Als Verzweiflungstat greifen nun wieder Debatten über ein AfD-Verbot Raum. Eigentlich hatte Kanzler Olaf Scholz dem in einem großen Spiegel-Interview jüngst eine klare Absage erteilt. Auch dafür scheint die Partei inzwischen viel zu stark. Aber der SPD-Vorsitzenden Saskia Esken scheint völlig egal, wer unter ihr Kanzler ist. Ganz unbedarft spricht sie sich zum Jahreswechsel 2023/2024 und damit auf dem historischen Höhepunkt der AfD-Umfragewerte für ein Verbotsverfahren aus. Der ehemalige AfD-Vorsitzende Jörg Meuthen kann da nur den Kopf schütteln. Und dann sagt er: „Sie hat es noch immer nicht begriffen.“ Die AfD sei doch bloß das Produkt gesellschaftlicher Krisen und der gleichzeitigen Unfähigkeit der etablierten Politik, diese im Sinne einer Mehrheit der Wähler zu bewältigen. Als Folge würde die AfD vor allem aus Protest gewählt: „Wenn man die AfD noch stärker machen und noch mehr Menschen von der etablierten Politik entfremden will, dann muss man es genau so tun, wie Frau Esken es vorschlägt, und den Menschen ihr als solches empfundenes letztes demokratisches Ventil per Verbot aus der Hand schlagen.“

Gleichschritt von Medien, Politik und Verfassungsschutz

Der Politikwissenschaftler Wolfgang Merkel hält zwar nichts von der AfD, aber ebenso wenig von einem AfD-Verbot. „Kurzsichtig“ nennt er die entsprechende Debatte. Sie verhindere eine „selbstkritische Analyse“. Gegen die Rechtspartei helfe „kein eigener scheindemokratischer Verbalpopulismus, sondern nur effizientes Problemlösen“. Und genau das sei den Ampelparteien in letzter Zeit nicht mehr gelungen: „Demokraten sollten die illiberalen Ambitionen einer Partei nicht mit illiberalen Maßnahmen bekämpfen.“ Zudem sei die behauptete Verfassungsfeindlichkeit „alles andere als eindeutig“. Die „Sprachzündeleien“ Höckes jedenfalls würden dafür nicht reichen. „Darüber hinaus ist es nicht der Verfassungsschutz, der die Verfassungsfeindlichkeit einer Partei in unserem Rechtsstaat festzustellen hat, das obliegt immer noch dem Verfassungsgericht“, sagt Merkel. Seit Jahren gehört er der SPD-Grundwertekommission an.

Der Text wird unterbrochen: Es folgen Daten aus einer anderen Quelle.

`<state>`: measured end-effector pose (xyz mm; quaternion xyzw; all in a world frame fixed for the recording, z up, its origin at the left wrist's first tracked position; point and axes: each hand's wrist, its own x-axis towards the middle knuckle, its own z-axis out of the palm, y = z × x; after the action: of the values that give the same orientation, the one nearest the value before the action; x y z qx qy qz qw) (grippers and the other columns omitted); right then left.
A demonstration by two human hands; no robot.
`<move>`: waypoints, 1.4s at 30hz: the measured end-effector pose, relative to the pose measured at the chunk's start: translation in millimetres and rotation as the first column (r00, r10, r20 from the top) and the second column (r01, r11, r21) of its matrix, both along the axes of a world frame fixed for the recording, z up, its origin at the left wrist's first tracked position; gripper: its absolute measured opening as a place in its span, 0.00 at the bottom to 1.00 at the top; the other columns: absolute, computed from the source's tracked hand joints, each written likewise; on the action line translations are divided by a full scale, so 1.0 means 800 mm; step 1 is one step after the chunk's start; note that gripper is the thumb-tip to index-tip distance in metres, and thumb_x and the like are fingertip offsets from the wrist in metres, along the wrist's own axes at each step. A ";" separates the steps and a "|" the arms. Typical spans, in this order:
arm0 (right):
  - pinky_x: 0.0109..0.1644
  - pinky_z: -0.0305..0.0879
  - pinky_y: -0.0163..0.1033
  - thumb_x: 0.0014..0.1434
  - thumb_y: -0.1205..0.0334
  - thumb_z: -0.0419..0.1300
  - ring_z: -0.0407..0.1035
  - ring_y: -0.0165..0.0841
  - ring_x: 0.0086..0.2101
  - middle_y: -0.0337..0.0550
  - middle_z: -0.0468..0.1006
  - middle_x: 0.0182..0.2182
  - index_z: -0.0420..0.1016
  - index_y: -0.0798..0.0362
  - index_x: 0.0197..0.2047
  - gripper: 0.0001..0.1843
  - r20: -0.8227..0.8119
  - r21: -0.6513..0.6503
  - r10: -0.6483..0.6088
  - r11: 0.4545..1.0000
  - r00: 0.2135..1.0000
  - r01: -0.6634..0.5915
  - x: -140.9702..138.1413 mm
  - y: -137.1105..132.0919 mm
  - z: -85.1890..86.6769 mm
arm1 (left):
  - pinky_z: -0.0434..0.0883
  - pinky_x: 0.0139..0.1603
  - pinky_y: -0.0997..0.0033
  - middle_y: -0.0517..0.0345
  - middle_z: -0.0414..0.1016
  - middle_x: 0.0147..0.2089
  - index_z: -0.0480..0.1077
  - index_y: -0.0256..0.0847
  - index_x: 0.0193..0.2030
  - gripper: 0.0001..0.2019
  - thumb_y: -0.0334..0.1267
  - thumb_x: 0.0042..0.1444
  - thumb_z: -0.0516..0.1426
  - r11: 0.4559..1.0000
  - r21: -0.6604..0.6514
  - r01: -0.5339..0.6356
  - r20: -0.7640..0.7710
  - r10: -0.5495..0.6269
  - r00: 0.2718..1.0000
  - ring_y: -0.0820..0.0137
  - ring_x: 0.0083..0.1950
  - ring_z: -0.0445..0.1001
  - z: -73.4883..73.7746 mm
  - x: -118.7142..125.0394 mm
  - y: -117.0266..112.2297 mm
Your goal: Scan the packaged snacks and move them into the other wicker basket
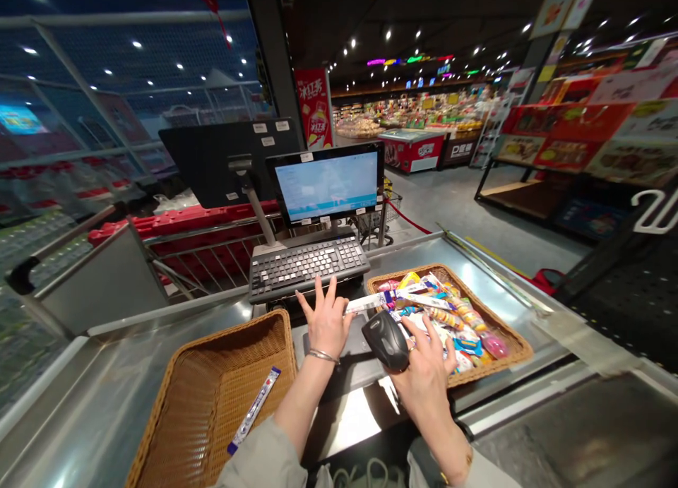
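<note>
My left hand [327, 325] is in front of the keyboard [310, 265], its outer fingers spread. Between its thumb and index finger it pinches one end of a slim white-and-purple candy stick [365, 304]. My right hand [426, 368] is closed around a black handheld barcode scanner [385, 340], whose head points left toward that stick; its grip is mostly hidden. Under and beyond the right hand, a wicker basket [522, 350] holds many wrapped sweets [460, 311]. At left, another wicker basket [185, 375] contains a single similar candy stick [255, 410].
A lit monitor [328, 184] stands behind the keyboard, with a second dark screen [227, 159] seen from its back. The metal counter [121, 347] runs under both baskets. Beyond it are a shopping cart [212, 244] and stacked red boxes [577, 121].
</note>
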<state>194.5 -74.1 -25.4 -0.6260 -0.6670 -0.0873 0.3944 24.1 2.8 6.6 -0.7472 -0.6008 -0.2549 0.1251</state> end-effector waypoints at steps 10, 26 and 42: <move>0.64 0.37 0.61 0.52 0.57 0.62 0.56 0.49 0.61 0.46 0.75 0.53 0.75 0.50 0.38 0.10 0.103 0.118 -0.092 0.990 0.990 0.080 0.039 0.006 -0.015 | 0.26 0.63 0.23 0.54 0.59 0.70 0.74 0.45 0.35 0.03 0.38 0.54 0.63 0.991 -0.054 0.122 -0.019 -0.123 0.992 0.45 0.73 0.45 -0.023 0.042 0.015; 0.63 0.40 0.59 0.56 0.55 0.60 0.56 0.49 0.61 0.47 0.76 0.52 0.75 0.51 0.35 0.09 0.012 0.080 -0.254 0.964 0.967 0.253 0.082 -0.004 -0.002 | 0.30 0.62 0.20 0.57 0.60 0.69 0.74 0.49 0.37 0.06 0.36 0.52 0.64 0.962 -0.085 0.261 -0.062 -0.266 0.962 0.46 0.73 0.45 -0.037 0.088 0.036; 0.63 0.40 0.59 0.58 0.52 0.54 0.57 0.47 0.60 0.48 0.77 0.50 0.74 0.51 0.40 0.14 -0.043 0.080 -0.433 0.897 0.900 0.435 0.124 -0.004 -0.011 | 0.31 0.64 0.22 0.65 0.57 0.71 0.74 0.56 0.43 0.08 0.43 0.56 0.62 0.872 -0.047 0.488 -0.132 -0.489 0.862 0.48 0.74 0.44 -0.053 0.125 0.060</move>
<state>294.1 -77.2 -34.3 -0.7420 -0.5014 -0.1948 0.4000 124.0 51.2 -36.2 -0.8917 -0.3832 -0.2219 0.0938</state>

Der im Gleichschritt von Medien, Politik und Verfassungsschutz über Jahre hin verabreichte Pillen­cocktail aus Nazimarkierung und staatlicher Überwachung hat die AfD mutmaßlich gestärkt und nicht geschwächt. Aber zunehmend bringen sich auch nachdenkliche bis robuste Stimmen ein und verändern nicht bloß den Sound der Republik, sondern verschieben die politischen Achsen. Kanzler Olaf Scholz jedenfalls will nach den Wahlerfolgen der AfD des Jahres 2023 „endlich im großen Stil (…) abschieben“. Vor noch nicht allzu langer Zeit hätte man eine derartige Wortwahl in der SPD für zumindest rechtspopulistisch gehalten. Inzwischen aber tragen selbst die Grünen den Verrat an ihren Idealen mit. Sollte die Ampel tatsächlich noch bis zum Ende der Legislaturperiode durchhalten, wird sie nach künftigen Wahlerfolgen der AfD noch einmal nachlegen und sich dem so sehr verhassten Gegner weiter anverwandeln müssen.

Das käme dem wortlosen Eingeständnis gleich, jene Zustände zumindest fahrlässig zugelassen zu haben, die zum Aufstieg der AfD führten. Am Ende droht sich so eine düstere Prophezeiung zu erfüllen. Abgegeben hat sie schon vor Jahren der ex-linke Publizist Frank Böckelmann im Vorwort eines Gesprächsbands mit Björn Höcke: „Wenn (…) die AfD (…) weiter wächst, bleibt den Altparteien nur ein einziger Ausweg: Um die populistische Gefahr zu bannen, müssen sie selbst das Programm der AfD umsetzen (dies aber als Notmaßnahme gegen den Populismus deuten).“

Will man den Weg des Wahnsinns nicht fortsetzen, also immer das Gleiche zu tun und andere Ergebnisse zu erwarten, bleiben nur noch zwei Optionen. Entweder die AfD wird offen an der Ausübung der politischen Herrschaft in der Hoffnung beteiligt, sie würde sich so entzaubern und von selbst gesund schrumpfen. Aber dafür dürfte es zu spät sein. Oder die Etablierten verwandeln sich der AfD programmatisch schrittweise immer weiter an und beteiligen sie so verdeckt an der Regierung. In eine solch paradoxe Lage haben etablierte Politik und Medien Deutschland binnen zehn Jahren im einmütigen Gleichschritt gebracht.